Щербатый прикрыл глаза и забарабанил:
— Значит, так, м-мм… Еще раз повторяю: если спросят, мы мастера…
— «Еще раз повторяю» не надо.
— Ах, да! Еще раз повторяю: не надо, если спросят мастера…
— Балбес! «Еще раз повторяю» повторять не надо! Понял?
— Понял.
— Повтори. Пауза.
— Так повторять или не повторять?
— Повторяй!!!
— То надо повторять, то не надо… Теперь забыл, что повторять.
— Если спросят, понял, дурак? Если спросят, мы — мастера. Я ремонтирую телевизоры, ты производишь отделочные работы. Нас вызвал комендант. Повтори. Только не торопись. Соберись с мыслями. Собрался? Ну давай.
— Если спросят, понял, дурак, понял… Очкастый затопал ногами и закричал:
— «Если спросят» не надо!!! Это если к нам подойдут и спросят: «Кто вы?», мы ответим: «Я ремонтирую..» — и так далее!!! Понял?
Щербатый протянул:
— А-а… так бы и говорили! «Кто вы» раньше не было…
— Это ишаку понятно! Ну давай отсюда: «Я ремонтирую телевизоры…». Давай.
— Я ремонтирую телевизоры…
— Я.
— Я и говорю я!
— Да не ты, а я!
— Да не ты, а я!
— Я, я, я ремонтирую телевизоры, уголовник! А ты производишь отделочные работы!
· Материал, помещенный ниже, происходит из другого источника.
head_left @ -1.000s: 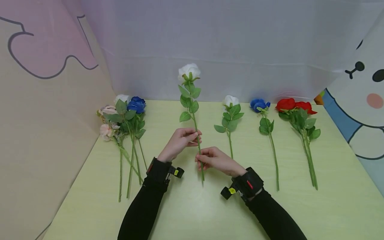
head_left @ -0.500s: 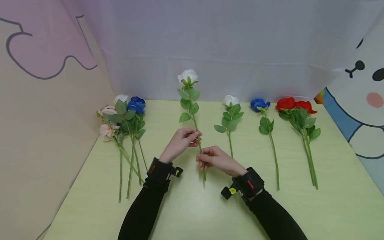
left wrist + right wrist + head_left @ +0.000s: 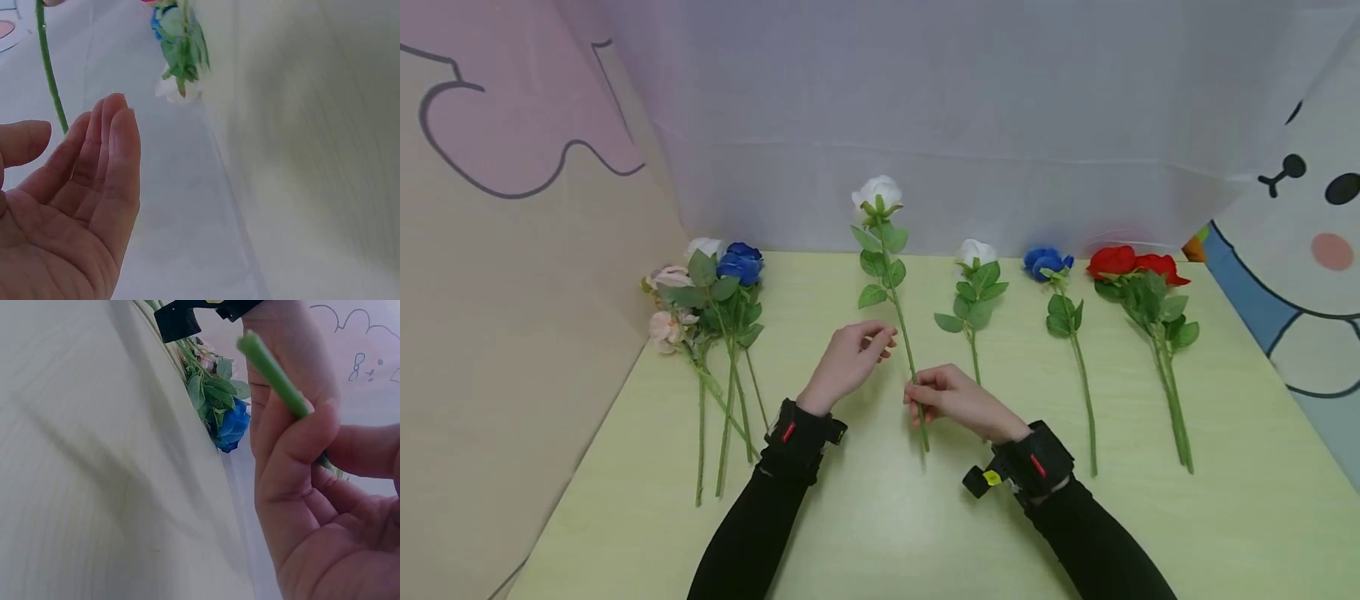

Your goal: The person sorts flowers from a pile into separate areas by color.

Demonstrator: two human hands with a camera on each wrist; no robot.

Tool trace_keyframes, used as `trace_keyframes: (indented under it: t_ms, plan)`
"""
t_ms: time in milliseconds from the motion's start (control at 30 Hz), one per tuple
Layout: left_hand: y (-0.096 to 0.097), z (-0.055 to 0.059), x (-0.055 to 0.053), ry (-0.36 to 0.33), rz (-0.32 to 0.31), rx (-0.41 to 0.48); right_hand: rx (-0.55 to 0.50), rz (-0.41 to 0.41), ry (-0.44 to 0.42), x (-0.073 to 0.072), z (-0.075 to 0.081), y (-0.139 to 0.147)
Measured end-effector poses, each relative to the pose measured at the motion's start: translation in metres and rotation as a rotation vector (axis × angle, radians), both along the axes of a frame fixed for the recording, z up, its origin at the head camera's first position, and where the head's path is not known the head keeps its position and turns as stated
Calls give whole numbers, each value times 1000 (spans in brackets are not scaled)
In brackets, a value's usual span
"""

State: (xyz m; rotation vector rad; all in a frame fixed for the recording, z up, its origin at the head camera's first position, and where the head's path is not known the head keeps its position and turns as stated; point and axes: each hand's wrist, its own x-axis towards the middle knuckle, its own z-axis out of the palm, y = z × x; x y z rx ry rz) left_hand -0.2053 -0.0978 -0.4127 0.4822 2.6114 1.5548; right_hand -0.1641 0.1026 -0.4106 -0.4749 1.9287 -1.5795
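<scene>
A white rose (image 3: 877,193) with green leaves is held up above the table, its bloom leaning slightly left. My right hand (image 3: 958,402) pinches the lower part of its stem between thumb and fingers; the cut end (image 3: 270,370) pokes out past the fingers in the right wrist view. Just left of the stem, my left hand (image 3: 852,360) holds nothing. In the left wrist view its fingers (image 3: 122,162) are relaxed, with the thumb apart from them, and the green stem (image 3: 51,75) shows beyond.
On the left of the table (image 3: 880,533) lies a bunch with a blue rose (image 3: 741,263), pink flowers (image 3: 665,327) and a white bloom (image 3: 705,247). To the right lie another white rose (image 3: 977,252), a blue rose (image 3: 1047,262) and red roses (image 3: 1112,261).
My left hand has let go of the stem. My right hand has moved a little right with the white rose, whose bloom is lower than a second ago.
</scene>
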Motion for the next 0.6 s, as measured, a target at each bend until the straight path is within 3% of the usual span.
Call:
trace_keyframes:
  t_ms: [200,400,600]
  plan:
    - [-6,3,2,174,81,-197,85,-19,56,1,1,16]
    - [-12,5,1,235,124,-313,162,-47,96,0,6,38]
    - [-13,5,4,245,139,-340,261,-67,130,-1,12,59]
— А я что говорю? Ты производишь…
— Ты производишь!
— Ты производишь!
Очкастый вдруг замолчал и долго-долго смотрел на своего ученика.
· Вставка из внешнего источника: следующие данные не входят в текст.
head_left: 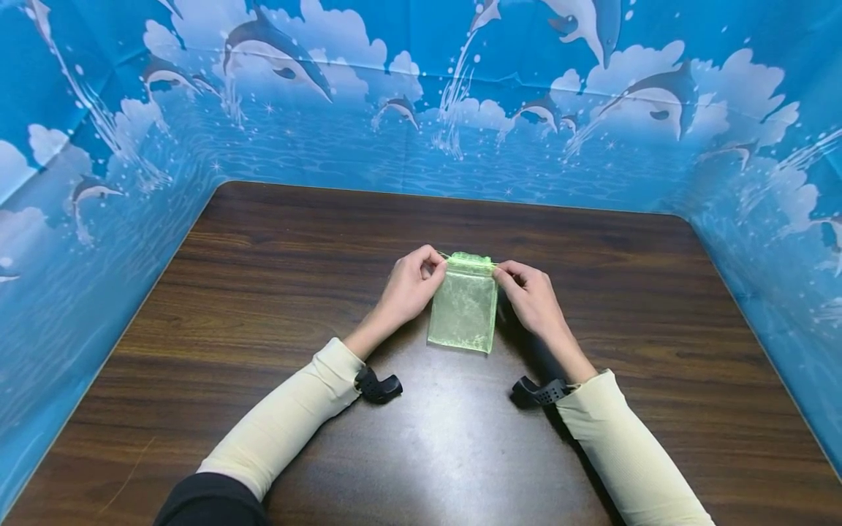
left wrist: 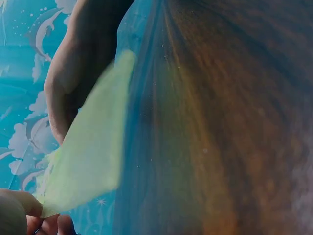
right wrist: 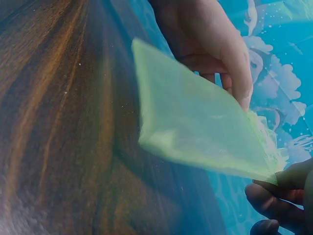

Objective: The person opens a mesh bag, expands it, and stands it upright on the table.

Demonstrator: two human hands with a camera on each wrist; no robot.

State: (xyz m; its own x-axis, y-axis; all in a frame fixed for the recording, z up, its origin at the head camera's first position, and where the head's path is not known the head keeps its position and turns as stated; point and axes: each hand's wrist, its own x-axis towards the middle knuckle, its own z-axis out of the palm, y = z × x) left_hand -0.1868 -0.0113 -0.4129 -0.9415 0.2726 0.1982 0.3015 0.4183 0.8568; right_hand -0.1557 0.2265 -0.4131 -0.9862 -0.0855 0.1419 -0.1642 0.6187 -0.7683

Щербатый съежился. Наконец Очкастый ласково спросил:
— Ты издеваешься надо мной, да? Щербатый отрицательно помотал головой.
— А что же ты делаешь?
— Не издеваюсь.
— Слушай меня внимательно. Если сейчас не повторишь, считай, что ты умер. Вот этой лопатой закопаю. Ясно?
— Ясно. Большая пауза.
— Ты что молчишь?
— Я слушаю… внимательно…
Очкарик отвернулся и заплакал злыми слезами. Отплакав, он сказал:
— Еще никто на целом свете не видел моих слез. Я плакал первый раз в жизни. И я тебе это припомню. Дальше. План меняется. С того момента, как мы войдем в эту дверь, ты — немой.